指掌角皮症、更年期神経症、月経不順、月経過多、月経痛、頭痛、腰痛、帯下。
【薬局製剤】
体力中等度以下で、手足がほてり、唇がかわくものの次の諸症:
月経不順、月経困難、こしけ(おりもの)、更年期障害、不眠、神経症、湿疹・皮膚炎、足腰の冷え、しもやけ、手あれ(手の湿疹・皮膚炎)
副作用や注意点
温経湯は、冷えがあり、(または不正出血があって)月経不順、月経痛、あるいは更年期の症状や不妊症に使用される漢方薬となっています。
ただし、
それにくわえて、血や津液(あわせて陰血)による滋潤作用が行き届いておらず、
手足のほてり・唇の乾燥がある、というのが特徴になります。
ほかによく似た適応をもつ漢方薬に当帰芍薬散がありますが、
当帰芍薬散はむくみやすい人向きの薬です。
乾燥傾向がある人向きの温経湯と、水を溜めやすい傾向がある人向きの当帰芍薬散とは、きちんと使い分ける必要があります。
飲み方に関しては、体を冷やさないように、温経湯も温かくして服用するのが基本です(後味は少し苦いですが)。
普段からもなるべく冷飲食には注意して、とくに下腹部や下半身を冷やさないようにこころがけましょう。
胃腸の弱い人は、食欲不振、吐き気、下痢など起こすことがあります。心配なときは少量から試してください。

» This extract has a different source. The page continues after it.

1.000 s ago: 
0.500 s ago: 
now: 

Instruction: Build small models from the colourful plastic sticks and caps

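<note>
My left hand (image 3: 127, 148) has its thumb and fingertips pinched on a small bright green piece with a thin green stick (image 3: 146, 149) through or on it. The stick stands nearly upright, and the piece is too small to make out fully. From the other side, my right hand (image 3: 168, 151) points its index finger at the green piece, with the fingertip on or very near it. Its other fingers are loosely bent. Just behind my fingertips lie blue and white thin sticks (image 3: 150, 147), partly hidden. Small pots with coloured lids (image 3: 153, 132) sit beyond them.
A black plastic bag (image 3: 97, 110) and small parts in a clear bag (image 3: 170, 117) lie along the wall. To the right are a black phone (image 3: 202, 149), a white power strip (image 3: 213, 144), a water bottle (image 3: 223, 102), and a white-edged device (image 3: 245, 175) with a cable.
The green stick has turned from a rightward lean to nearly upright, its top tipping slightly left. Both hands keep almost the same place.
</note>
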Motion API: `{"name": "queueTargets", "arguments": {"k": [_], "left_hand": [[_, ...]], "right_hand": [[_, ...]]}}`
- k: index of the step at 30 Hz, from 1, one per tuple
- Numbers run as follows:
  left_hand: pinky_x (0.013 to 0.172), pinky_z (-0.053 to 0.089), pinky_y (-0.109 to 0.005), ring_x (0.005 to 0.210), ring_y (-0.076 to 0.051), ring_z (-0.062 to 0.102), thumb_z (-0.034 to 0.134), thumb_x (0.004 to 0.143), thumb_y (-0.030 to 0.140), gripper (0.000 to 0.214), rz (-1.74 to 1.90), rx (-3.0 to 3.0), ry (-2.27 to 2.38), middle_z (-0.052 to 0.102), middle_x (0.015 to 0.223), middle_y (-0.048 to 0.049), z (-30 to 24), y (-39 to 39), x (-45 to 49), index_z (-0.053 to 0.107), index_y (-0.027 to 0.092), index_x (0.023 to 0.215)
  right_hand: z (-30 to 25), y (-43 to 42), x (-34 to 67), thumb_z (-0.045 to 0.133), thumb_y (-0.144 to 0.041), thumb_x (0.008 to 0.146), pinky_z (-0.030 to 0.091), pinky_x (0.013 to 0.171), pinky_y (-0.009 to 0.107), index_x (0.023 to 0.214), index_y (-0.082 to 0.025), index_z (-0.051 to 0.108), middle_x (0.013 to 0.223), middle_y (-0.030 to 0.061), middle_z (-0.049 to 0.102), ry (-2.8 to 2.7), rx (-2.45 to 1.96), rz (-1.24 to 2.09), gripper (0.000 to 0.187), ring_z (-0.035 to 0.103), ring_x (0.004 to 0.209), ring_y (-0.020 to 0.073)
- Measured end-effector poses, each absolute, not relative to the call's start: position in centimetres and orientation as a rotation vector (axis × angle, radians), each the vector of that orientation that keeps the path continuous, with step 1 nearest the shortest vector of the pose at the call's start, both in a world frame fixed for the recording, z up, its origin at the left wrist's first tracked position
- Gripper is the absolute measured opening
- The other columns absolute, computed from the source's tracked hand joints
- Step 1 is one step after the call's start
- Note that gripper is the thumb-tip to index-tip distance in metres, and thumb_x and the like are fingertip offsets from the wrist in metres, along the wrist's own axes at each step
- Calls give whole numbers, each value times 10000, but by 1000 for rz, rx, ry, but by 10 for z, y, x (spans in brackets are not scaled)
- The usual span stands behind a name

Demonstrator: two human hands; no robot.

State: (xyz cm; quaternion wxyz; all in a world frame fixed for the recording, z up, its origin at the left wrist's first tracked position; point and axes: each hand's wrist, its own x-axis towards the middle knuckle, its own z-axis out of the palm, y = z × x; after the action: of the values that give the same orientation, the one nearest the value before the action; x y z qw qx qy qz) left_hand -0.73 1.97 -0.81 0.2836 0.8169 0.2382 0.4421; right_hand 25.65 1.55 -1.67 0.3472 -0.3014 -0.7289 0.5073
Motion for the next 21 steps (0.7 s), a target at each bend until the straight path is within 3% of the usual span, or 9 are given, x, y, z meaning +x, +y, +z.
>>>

長期間服用されるときは、甘草の副作用に注意してください。(脱力感、筋力の低下、四肢のけいれん、まひ等が起こったときは服用を中止して専門家にご相談ください。)
温経について
温経湯という名前について補足。
温経湯の「温経」とは、経絡を温める、ということですが、
経絡とは、気や血がめぐっている通路のことで、東洋医学独特の概念です。
からだの各部位(臓腑、組織、筋肉、皮膚など)はすべてこの経絡というネットワークでつながっており、そこに気と血が十分めぐっていることで正常に機能します。
経絡に問題が生じ、気や血がめぐらなくなると、その経絡のつながっている部位に影響がでる、と考えられています。
特に、婦人科の疾患に関わるものとしては、
子宮とつながっている経絡に、衝脈と任脈とがあります。あわせて衝任といいます。
月経のトラブルの多くは、この衝任の問題ととらえることができます。
温経湯というのは、この月経と関わりのある衝任という経絡を温める、
衝任のはたらきを調整することによって、さまざまな月経のトラブル(月経不順、月経痛、不正性器出血)や不妊症などを改善することができる、
そういう意味が込められた名前です。